I feel an urge to push back on your inclusion of Victor Fleming among the Honorable Mentions.

Yes, obviously, Gone with the Wind remains a titanic achievement of studio willpower and epic “make sure every penny shows up on the screen” production, but, from what I’ve read, Fleming himself directed less than half of the finished film, with the rest of it shot under the supervision of Sam Wood, William Cameron Menzies, and George Cukor.

He wasn’t a bad director, just an unremarkable one; arguably the cat’s paw for the domineering producers of both of his most famous movies.

Kellie
Kellie
7 months ago
Reply to  Joey Magidson

As always it’s a challenge.
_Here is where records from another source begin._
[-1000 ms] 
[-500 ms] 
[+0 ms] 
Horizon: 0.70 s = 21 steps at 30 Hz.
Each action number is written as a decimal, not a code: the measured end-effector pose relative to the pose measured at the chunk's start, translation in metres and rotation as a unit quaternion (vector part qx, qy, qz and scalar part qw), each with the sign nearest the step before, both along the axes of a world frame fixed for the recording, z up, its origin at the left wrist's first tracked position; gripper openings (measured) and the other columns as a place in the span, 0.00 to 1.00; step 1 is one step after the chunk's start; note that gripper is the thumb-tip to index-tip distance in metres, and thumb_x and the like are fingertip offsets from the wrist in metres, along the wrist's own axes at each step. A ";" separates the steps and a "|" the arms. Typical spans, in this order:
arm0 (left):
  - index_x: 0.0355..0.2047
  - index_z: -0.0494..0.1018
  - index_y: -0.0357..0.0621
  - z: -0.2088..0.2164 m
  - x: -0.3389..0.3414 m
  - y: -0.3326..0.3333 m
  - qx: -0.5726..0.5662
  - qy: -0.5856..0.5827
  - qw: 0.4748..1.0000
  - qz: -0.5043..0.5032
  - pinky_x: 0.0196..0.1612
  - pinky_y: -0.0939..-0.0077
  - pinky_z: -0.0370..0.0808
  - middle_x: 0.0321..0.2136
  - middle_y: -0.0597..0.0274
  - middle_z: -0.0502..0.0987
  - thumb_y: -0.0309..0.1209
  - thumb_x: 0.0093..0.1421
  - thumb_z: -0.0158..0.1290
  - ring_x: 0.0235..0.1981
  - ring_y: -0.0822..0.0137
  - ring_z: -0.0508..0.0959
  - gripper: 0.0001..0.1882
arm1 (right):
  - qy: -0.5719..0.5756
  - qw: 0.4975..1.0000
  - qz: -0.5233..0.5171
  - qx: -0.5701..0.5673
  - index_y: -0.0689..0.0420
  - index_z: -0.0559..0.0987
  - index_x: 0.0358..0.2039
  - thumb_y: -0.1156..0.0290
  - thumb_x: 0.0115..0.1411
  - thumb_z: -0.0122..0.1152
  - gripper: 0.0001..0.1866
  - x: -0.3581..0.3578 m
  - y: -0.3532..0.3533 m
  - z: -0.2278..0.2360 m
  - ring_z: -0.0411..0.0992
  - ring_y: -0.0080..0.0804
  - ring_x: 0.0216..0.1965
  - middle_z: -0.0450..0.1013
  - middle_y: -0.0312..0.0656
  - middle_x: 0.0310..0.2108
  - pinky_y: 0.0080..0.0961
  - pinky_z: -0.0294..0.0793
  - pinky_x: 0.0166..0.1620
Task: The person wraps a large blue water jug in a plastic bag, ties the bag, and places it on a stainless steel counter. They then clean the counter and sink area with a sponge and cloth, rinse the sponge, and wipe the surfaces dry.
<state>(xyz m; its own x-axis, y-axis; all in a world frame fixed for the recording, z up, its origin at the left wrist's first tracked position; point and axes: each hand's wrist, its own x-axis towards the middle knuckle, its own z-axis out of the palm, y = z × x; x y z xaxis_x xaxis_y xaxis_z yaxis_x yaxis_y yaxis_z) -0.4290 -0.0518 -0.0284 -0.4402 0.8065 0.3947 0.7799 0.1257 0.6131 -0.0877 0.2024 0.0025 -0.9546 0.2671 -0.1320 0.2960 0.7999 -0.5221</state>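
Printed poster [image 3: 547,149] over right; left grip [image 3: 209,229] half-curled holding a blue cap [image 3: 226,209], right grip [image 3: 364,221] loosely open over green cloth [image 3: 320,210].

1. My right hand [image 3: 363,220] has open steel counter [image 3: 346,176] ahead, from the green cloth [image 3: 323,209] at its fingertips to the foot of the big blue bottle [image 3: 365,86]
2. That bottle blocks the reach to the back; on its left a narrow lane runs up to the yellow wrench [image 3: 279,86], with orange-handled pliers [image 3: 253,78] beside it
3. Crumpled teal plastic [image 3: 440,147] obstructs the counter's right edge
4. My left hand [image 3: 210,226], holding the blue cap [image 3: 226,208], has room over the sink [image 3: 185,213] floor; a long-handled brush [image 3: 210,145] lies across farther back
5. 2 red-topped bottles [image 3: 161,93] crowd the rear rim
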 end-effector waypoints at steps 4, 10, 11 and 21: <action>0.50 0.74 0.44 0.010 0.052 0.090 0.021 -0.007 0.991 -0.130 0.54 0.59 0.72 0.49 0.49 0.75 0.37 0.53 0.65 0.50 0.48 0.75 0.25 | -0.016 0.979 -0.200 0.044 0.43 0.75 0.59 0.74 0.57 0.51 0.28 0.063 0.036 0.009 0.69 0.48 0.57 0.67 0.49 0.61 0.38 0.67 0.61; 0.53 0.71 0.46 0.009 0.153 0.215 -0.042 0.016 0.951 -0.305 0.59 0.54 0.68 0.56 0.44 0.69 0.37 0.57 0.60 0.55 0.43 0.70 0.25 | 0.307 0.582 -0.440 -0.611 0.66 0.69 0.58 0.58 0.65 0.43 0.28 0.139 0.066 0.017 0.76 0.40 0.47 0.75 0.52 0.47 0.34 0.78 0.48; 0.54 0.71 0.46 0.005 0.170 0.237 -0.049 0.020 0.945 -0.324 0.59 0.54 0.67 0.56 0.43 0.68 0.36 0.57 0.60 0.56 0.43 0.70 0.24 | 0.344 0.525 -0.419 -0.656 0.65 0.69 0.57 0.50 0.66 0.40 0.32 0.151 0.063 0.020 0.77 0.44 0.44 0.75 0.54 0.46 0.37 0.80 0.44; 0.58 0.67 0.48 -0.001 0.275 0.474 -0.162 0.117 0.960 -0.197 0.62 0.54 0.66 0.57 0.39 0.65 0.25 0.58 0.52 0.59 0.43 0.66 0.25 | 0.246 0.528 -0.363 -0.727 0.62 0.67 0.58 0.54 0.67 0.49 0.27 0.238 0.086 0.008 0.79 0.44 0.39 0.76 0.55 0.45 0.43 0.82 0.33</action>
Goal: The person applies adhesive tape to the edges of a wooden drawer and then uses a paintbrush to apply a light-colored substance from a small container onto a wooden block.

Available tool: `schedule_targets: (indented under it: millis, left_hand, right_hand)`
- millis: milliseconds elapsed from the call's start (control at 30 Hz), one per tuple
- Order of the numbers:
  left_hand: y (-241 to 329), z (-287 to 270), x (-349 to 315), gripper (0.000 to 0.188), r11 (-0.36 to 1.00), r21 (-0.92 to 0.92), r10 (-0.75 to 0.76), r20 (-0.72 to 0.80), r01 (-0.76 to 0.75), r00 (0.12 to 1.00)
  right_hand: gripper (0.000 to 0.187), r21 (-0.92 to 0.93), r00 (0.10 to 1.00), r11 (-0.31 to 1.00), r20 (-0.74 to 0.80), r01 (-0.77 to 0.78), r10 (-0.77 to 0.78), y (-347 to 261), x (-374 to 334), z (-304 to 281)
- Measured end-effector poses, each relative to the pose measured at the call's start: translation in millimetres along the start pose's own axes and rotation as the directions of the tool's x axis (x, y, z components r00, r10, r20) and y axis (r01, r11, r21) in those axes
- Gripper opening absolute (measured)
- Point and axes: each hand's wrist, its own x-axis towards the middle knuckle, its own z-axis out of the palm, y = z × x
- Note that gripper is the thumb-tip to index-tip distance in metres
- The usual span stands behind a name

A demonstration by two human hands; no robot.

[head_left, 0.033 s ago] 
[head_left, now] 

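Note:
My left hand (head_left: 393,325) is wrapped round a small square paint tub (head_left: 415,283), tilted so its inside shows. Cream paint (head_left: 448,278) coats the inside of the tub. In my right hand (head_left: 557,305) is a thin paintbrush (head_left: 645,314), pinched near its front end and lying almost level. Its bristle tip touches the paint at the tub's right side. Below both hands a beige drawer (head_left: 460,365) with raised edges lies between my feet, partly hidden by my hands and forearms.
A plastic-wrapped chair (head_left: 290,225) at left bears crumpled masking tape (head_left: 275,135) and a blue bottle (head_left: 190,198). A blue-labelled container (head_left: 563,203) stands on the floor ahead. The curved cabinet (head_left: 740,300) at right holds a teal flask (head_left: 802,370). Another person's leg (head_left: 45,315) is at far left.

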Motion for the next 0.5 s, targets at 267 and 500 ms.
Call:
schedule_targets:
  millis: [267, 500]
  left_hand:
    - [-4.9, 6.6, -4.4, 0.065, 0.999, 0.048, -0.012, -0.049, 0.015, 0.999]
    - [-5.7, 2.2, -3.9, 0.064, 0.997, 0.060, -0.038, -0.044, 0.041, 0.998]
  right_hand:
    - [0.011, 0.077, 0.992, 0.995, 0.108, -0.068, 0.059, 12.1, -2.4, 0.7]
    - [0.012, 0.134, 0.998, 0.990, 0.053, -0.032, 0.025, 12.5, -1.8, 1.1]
I am always interested when director and picture split and I often think it makes sense.
1. Bong Joon Ho – Parasite
2.!Michael Curtiz – Casablanca
3. Steven Spielberg – Schindler’s List
4. Robert Wise – The Sound of Music
5. Bob Fosse – Cabaret
6. Jonathan Demme – The Silence of the Lambs
7. Alfonso Cuaron – Gravity
8. Guillermo del Toro – The Shape of Water
9. Jane Campion- The Power of The Dog
10. William Wyler – The Best Years of Our Lives
11. Ang Lee – Brokeback Mountain
12. Joel and Ethan Coen – No County For Old amen
13. Steven Spielberg- Saving Private Ryan
14 . Anthony Minghella – The English Patient
15. Milos Foreman – Amadeus
16. Billy Wilder- The Apartment
17. John Ford – The Grapes of Wrath
18. Michel Hazanavicius – The Artist
19. Chloe Zhao- Nomadland
20. Carol Reed – Oliver!
21. Milos Foreman – One Flew Over The Cuckoo’s Nest
22. James Cameron- Titanic
23. George Roy Hill – The Sting
24. Frank Capra – It Happened One Night
25. Ron Howard – A Beautiful Mind

HM Francis Ford Coppola- The Godfather part Ii, Oliver Stone- Platoon, Clint Eastwood- Unforgiven , Fred Zinniman – From Here To Eternity, Danny Boyle – Slumdog Millionaire, Alejandro G. Inarrtu – Birdman and The Revenant,
Alfonso Cuaron- Roma

Kellie
Kellie
7 months ago
Reply to  Joey Magidson

I don’t know how everyone judges this category but I think how the movie ends is as important as the rest of it . I don’t necessarily look for a happy ending ( although I am not against it!)
I look for it to be true to the essence of the film and characters.